**THE PROBLEM:**
Your answer must be a word-for-word copy of the listing below, minus its pictures.
_____
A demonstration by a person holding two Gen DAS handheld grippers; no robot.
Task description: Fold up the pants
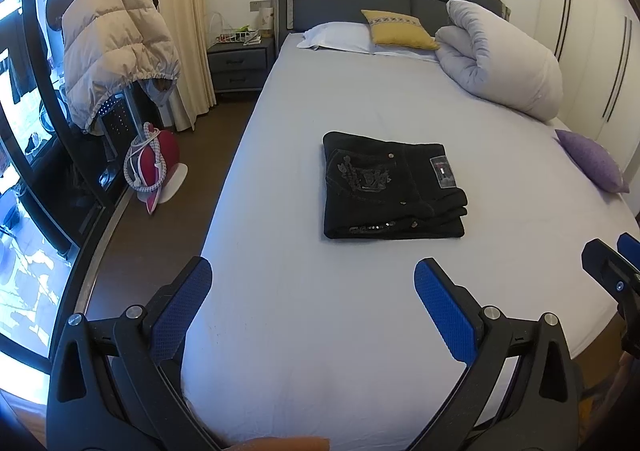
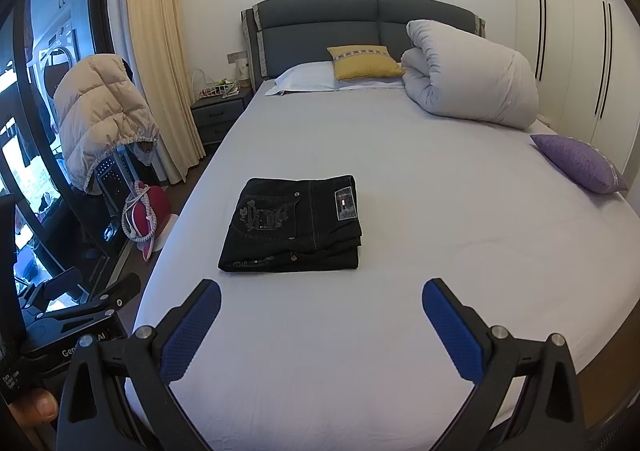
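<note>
Black pants lie folded into a compact rectangle on the bed, back pocket and label facing up. They also show in the right wrist view. My left gripper is open and empty, held above the near part of the bed, short of the pants. My right gripper is open and empty, also held back from the pants. Part of the right gripper shows at the right edge of the left wrist view. Part of the left gripper shows at the lower left of the right wrist view.
A rolled white duvet, a yellow cushion and a white pillow lie at the headboard end. A purple cushion lies at the bed's right edge. A puffer jacket on a chair, an iron and a nightstand stand left of the bed.
</note>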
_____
**OUTPUT:**
A demonstration by a person holding two Gen DAS handheld grippers; no robot.
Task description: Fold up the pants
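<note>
Black pants lie folded into a compact rectangle on the bed, back pocket and label facing up. They also show in the right wrist view. My left gripper is open and empty, held above the near part of the bed, short of the pants. My right gripper is open and empty, also held back from the pants. Part of the right gripper shows at the right edge of the left wrist view. Part of the left gripper shows at the lower left of the right wrist view.
A rolled white duvet, a yellow cushion and a white pillow lie at the headboard end. A purple cushion lies at the bed's right edge. A puffer jacket on a chair, an iron and a nightstand stand left of the bed.
</note>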

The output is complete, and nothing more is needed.